This was becoming ridiculous. It was like a cheap television program. But the other man was paying; it was best to go along with it. He took a cigarette from a leather case and said, “Of course I’d like more.”

Newton leaned just a bit forward this time. “A great deal more, Mr. Farnsworth?” he said, smiling, beginning to enjoy the situation enormously.

This was television too, of course, but it got across. “Yes,” he said, and then, “Cigarette?” He held the case out to his guest.

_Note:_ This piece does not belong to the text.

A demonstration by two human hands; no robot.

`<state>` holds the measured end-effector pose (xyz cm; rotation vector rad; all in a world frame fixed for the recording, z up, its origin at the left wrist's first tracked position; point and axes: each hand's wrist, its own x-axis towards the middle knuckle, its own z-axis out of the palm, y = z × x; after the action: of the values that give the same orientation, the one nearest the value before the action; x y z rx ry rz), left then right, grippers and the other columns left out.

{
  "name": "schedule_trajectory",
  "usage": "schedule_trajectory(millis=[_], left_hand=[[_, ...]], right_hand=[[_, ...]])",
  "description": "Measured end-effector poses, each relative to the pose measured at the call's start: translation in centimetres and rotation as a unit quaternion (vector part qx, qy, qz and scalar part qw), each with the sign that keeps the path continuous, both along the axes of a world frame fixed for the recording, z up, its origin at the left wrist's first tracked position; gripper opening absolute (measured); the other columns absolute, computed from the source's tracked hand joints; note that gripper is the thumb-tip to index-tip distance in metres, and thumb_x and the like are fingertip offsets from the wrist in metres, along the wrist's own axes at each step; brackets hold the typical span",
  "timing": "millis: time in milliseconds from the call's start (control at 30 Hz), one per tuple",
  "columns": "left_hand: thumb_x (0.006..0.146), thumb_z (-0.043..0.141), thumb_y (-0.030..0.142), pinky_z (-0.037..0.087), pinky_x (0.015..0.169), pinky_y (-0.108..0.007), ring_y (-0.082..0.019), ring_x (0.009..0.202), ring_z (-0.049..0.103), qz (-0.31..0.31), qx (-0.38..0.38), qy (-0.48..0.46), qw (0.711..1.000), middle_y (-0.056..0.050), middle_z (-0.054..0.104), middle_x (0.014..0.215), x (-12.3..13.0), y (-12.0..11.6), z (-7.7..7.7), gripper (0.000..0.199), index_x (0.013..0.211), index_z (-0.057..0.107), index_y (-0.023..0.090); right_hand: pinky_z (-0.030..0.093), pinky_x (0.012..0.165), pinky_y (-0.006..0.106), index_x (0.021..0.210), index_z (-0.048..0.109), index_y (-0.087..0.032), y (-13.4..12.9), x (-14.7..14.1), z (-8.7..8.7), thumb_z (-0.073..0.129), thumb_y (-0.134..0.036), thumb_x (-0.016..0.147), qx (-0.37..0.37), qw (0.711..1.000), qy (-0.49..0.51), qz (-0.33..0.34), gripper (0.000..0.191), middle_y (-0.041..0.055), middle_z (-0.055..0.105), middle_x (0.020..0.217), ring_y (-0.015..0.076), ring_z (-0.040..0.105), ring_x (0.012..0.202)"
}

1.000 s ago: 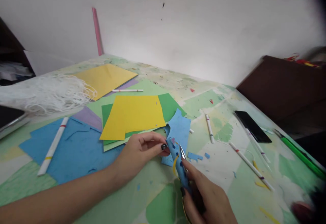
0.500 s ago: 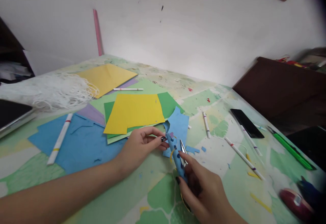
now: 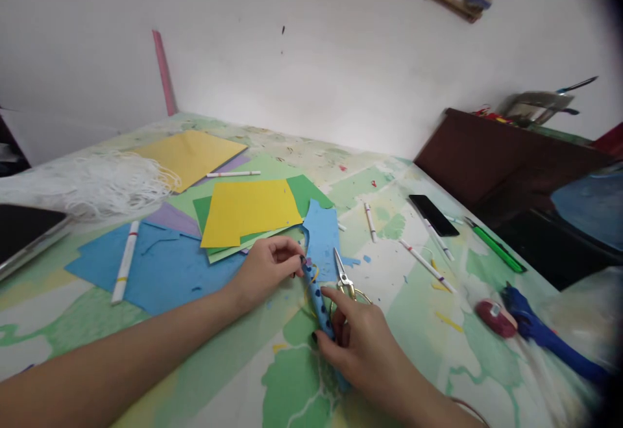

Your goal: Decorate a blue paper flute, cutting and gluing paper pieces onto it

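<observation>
A narrow, seemingly rolled or folded blue paper strip with dark blue dots (image 3: 317, 298) slants between my hands, with a small purple bit and a curved yellow piece near its far end. My left hand (image 3: 267, 269) pinches at that far end, thumb against finger. Lower down, my right hand (image 3: 363, 334) grips the strip between thumb and fingers; its near end passes below the hand. Gold-handled scissors (image 3: 342, 274) lie just beyond my right fingers, which partly cover the handles. Behind them is a cut sheet of blue paper (image 3: 322, 230).
Yellow paper (image 3: 253, 204) overlaps green sheets, with larger blue paper (image 3: 170, 272) at left. White cord (image 3: 111, 178) is heaped further back. Several markers, a black phone (image 3: 433, 215), a green cutter (image 3: 496, 246) and a blue glue gun (image 3: 549, 343) lie rightward. A wall borders the table.
The view has swung to the right, showing more of the glue gun. More of the scissors shows beside my right hand. Both hands stay at the dotted strip.
</observation>
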<state>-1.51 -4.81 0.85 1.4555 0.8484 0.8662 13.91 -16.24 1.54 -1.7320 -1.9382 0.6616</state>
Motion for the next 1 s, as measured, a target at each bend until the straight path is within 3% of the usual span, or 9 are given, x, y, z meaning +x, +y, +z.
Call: schedule_trajectory(millis=[167, 300, 400, 467, 533, 600, 667, 800, 1000], left_hand=[[0.065, 0.054, 0.015, 0.044, 0.055, -0.021, -0.01, 0.052, 0.054, -0.009, 0.004, 0.002, 1.0, 0.003, 0.059, 0.054, -0.1, 0.0, 0.0, 0.006, 0.07, 0.057, 0.015], [0.065, 0.056, 0.017, 0.044, 0.054, -0.02, -0.009, 0.05, 0.054, -0.002, 0.006, 0.001, 1.0, 0.003, 0.059, 0.053, -0.1, -0.1, 0.2, 0.005, 0.069, 0.057, 0.015], [0.065, 0.057, 0.017, 0.044, 0.054, -0.02, -0.009, 0.05, 0.054, 0.003, 0.014, 0.006, 1.0, 0.003, 0.059, 0.052, 0.0, -0.2, 0.2, 0.005, 0.069, 0.058, 0.015], [0.064, 0.058, 0.016, 0.044, 0.053, -0.019, -0.009, 0.049, 0.054, 0.007, 0.018, 0.009, 1.0, 0.003, 0.059, 0.052, 0.0, -0.3, 0.3, 0.003, 0.067, 0.059, 0.016], [0.063, 0.059, 0.017, 0.044, 0.052, -0.019, -0.009, 0.049, 0.054, 0.013, 0.021, 0.005, 1.0, 0.003, 0.058, 0.051, 0.1, -0.3, 0.3, 0.002, 0.066, 0.059, 0.016], [0.063, 0.06, 0.017, 0.044, 0.052, -0.02, -0.009, 0.049, 0.054, 0.016, 0.026, 0.0, 1.0, 0.002, 0.059, 0.052, 0.1, -0.4, 0.4, 0.002, 0.065, 0.06, 0.016], [0.063, 0.061, 0.017, 0.044, 0.052, -0.02, -0.009, 0.049, 0.054, 0.017, 0.032, -0.006, 0.999, 0.002, 0.059, 0.052, 0.1, -0.5, 0.4, 0.002, 0.065, 0.061, 0.016], [0.065, 0.063, 0.018, 0.044, 0.052, -0.02, -0.009, 0.05, 0.054, 0.023, 0.041, -0.025, 0.999, 0.001, 0.059, 0.052, -0.1, -0.7, 0.4, 0.005, 0.067, 0.063, 0.014], [0.068, 0.066, 0.02, 0.045, 0.05, -0.019, -0.009, 0.051, 0.056, -0.003, 0.057, -0.036, 0.998, -0.001, 0.06, 0.055, -0.3, -0.5, 0.0, 0.01, 0.073, 0.066, 0.012]], right_hand=[[0.037, 0.05, 0.021, 0.114, 0.056, -0.018, -1.5, 1.4, 0.3, 0.054, -0.024, 0.081, 0.02, 0.998, 0.028, -0.055, 0.034, -0.003, 0.055, 0.06, 0.011, 0.049, 0.051], [0.04, 0.049, 0.022, 0.11, 0.059, -0.017, -4.2, 5.2, -0.3, 0.048, -0.027, 0.084, 0.091, 0.984, 0.036, -0.15, 0.029, 0.0002, 0.058, 0.067, 0.0108, 0.049, 0.051], [0.045, 0.053, 0.025, 0.106, 0.061, -0.015, -6.9, 9.3, -1.0, 0.051, -0.032, 0.082, 0.148, 0.948, -0.014, -0.281, 0.031, 0.0047, 0.062, 0.077, 0.0139, 0.056, 0.058], [0.049, 0.06, 0.029, 0.104, 0.063, -0.016, -8.6, 12.1, -1.2, 0.054, -0.035, 0.078, 0.18, 0.905, -0.065, -0.379, 0.033, 0.0062, 0.065, 0.082, 0.0158, 0.059, 0.06], [0.049, 0.058, 0.03, 0.104, 0.064, -0.016, -10.0, 15.0, -1.3, 0.053, -0.036, 0.076, 0.198, 0.872, -0.112, -0.433, 0.036, 0.0082, 0.067, 0.088, 0.0193, 0.062, 0.065], [0.05, 0.059, 0.033, 0.104, 0.064, -0.015, -10.9, 18.0, -1.3, 0.049, -0.035, 0.076, 0.209, 0.852, -0.168, -0.449, 0.038, 0.0112, 0.067, 0.096, 0.0233, 0.063, 0.071], [0.05, 0.072, 0.04, 0.104, 0.063, -0.009, -11.4, 21.0, -1.4, 0.046, -0.032, 0.073, 0.202, 0.828, -0.268, -0.45, 0.043, 0.0168, 0.066, 0.1, 0.0295, 0.063, 0.08], [0.041, 0.093, 0.038, 0.113, 0.057, 0.003, -11.6, 25.9, -2.0, 0.042, -0.023, 0.072, 0.09, 0.813, -0.412, -0.401, 0.051, 0.0244, 0.062, 0.107, 0.0339, 0.057, 0.103], [0.045, 0.077, 0.04, 0.114, 0.057, -0.005, -11.5, 28.6, -2.6, 0.041, -0.025, 0.079, 0.01, 0.81, -0.429, -0.4, 0.043, 0.025, 0.063, 0.108, 0.036, 0.06, 0.098]])
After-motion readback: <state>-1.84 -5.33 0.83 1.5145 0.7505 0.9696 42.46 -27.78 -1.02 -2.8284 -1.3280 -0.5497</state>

Ignoring the offer, the man with the white, curly hair said, “I can make you very rich, Mr. Farnsworth, if you can devote your next five years entirely to me.

Farnsworth kept his face expressionless, lit his cigarette while his mind worked rapidly, turning this whole strange interview over, puzzling with the situation, with the slim possibility of this man’s offer being sane. But the man, freak that he might be, had money. It would be wise to play along for a while. The maid came in with a silver tray with glasses and ice.

Newton took his glass of water from the tray gingerly, and then held it with one hand while he withdrew an aspirin box from his pocket with the other, flipped it open with his thumb, and dropped one of the pills into the water. The pill dissolved, white and murky. He held the glass and watched it for a moment, and then began sipping, extremely slowly.

Farnsworth was a lawyer; he had an eye for detail. He saw instantly that there was something odd about the aspirin box. It was a common object, obviously a box of Bayer aspirin; but there was something about it that was wrong. And something was not right about the way that Newton was sipping the water, slowly, careful not to spill a drop—as if it were precious. And the water had clouded from one aspirin; that seemed wrong. He would have to try it with an aspirin later, when the man was gone, and see what happened.

Before the maid left, Newton asked her to take his briefcase to Farnsworth. When she had gone he took a last, loving sip and set his glass, still nearly full, beside him on the table. “There are some things in the briefcase I’d like you to read.”

Farnsworth opened the bag, found a thick sheaf of papers and pulled them out on to his lap. The paper, he noticed immediately, had an unusual feel. Extremely thin, it was hard and yet flexible. The top sheet consisted mostly of chemical formulas neatly printed in bluish ink. He shuffled through the rest; circuit diagrams, charts, and schematic drawings of what appeared to be plant equipment. Tools and dies. At a glance, some of the formulas seemed familiar. He looked up. “Electronics?”

“Yes. Partly. You are familiar with that kind of equipment?”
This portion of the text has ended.